U.S. CALLED HIM TRAITOR

The U.S. government called Agee a traitor and said some of the agents he exposed were murdered, an allegation he rejected.

Agee went to live in London but was deported by Britain in 1976 at the request of then Secretary of State Henry Kissinger. The U.S. government revoked his passport three years later, saying he was a threat to national security.

Barbara Bush, the wife of former U.S. President George H.W. Bush, who was CIA director in 1976, blamed Agee in her memoirs for the murder of the Athens station chief, Richard Welsh, in 1975. Agee denied any connection and sued her for $4 million, forcing her to revise the book to settle the libel case.

In his autobiography "On the Run," Agee detailed how he was hounded from five NATO countries, including the Netherlands, France and West Germany, after incurring the CIA's wrath.
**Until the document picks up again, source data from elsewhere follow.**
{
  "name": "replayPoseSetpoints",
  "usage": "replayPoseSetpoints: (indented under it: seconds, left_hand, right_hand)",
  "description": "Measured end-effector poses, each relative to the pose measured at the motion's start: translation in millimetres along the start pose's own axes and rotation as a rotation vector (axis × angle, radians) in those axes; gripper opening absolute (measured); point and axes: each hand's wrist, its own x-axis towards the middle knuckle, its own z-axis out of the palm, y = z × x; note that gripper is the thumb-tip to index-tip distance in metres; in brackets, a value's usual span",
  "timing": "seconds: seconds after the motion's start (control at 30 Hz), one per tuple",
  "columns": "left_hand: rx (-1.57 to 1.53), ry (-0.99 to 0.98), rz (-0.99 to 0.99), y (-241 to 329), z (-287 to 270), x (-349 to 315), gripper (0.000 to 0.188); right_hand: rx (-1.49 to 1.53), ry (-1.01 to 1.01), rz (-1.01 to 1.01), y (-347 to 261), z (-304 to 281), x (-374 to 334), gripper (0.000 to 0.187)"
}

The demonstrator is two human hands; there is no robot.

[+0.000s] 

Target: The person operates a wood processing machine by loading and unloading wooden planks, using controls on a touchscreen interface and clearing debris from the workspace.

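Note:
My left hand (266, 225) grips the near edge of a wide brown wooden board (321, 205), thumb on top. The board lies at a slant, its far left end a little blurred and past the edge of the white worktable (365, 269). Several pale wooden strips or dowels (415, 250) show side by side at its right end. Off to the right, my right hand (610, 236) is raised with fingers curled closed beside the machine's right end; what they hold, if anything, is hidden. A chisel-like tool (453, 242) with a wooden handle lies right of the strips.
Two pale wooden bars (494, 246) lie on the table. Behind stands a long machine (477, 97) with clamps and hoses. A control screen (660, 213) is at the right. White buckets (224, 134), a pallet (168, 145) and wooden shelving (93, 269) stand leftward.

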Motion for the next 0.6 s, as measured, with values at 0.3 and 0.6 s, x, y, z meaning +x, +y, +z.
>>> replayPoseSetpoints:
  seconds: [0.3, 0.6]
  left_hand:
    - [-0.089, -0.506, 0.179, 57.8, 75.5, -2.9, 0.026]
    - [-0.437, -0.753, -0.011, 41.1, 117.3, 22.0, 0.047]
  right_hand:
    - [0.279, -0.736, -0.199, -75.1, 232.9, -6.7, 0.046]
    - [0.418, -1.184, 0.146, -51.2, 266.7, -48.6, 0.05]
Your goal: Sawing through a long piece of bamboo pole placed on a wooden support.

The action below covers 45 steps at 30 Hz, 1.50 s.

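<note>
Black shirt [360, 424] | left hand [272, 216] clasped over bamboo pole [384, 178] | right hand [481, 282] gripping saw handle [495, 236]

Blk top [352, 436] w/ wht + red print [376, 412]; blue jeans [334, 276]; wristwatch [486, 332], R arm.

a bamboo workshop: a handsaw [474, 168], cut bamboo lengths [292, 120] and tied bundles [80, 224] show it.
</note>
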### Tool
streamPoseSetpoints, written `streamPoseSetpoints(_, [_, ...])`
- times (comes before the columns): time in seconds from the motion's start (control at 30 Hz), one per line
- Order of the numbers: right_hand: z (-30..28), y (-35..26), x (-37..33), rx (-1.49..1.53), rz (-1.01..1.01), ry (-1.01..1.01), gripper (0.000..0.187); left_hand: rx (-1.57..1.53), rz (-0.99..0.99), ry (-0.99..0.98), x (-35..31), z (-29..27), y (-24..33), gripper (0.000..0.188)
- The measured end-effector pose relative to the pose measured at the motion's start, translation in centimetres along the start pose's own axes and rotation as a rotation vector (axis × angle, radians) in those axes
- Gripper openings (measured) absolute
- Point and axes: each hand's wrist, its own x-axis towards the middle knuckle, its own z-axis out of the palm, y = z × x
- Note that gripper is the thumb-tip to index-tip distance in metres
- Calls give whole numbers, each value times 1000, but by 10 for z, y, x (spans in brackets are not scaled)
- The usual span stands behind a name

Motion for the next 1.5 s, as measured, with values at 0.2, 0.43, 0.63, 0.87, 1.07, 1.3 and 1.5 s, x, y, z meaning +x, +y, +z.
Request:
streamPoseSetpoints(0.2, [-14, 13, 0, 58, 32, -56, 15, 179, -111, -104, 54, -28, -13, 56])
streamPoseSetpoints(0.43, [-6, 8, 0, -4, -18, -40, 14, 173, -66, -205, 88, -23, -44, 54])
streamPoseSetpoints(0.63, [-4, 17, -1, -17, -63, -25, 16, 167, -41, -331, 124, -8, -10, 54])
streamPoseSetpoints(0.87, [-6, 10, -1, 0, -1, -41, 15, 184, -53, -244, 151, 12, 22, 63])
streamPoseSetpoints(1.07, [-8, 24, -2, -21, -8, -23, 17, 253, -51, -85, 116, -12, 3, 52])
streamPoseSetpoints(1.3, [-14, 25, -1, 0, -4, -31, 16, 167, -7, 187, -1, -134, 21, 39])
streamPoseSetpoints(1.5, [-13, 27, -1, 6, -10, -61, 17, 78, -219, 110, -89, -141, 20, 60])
He said the agency sought to discredit him with accusations that he was a drunkard and a womanizer.

In 1980 he went to live in Grenada where the leftist government of Prime Minister Maurice Bishop granted him a passport and a haven until its fall in 1983.

Agee sought refuge in Fidel Castro's Cuba and lived between Havana and Hamburg after gaining German citizenship through marriage in 1990.

In 2000, Agee set up an online travel agency in Cuba catering to Americans willing to defy a U.S. travel ban and visit the Communist-run island. The business folded due to tighter enforcement of sanctions by President George W. Bush.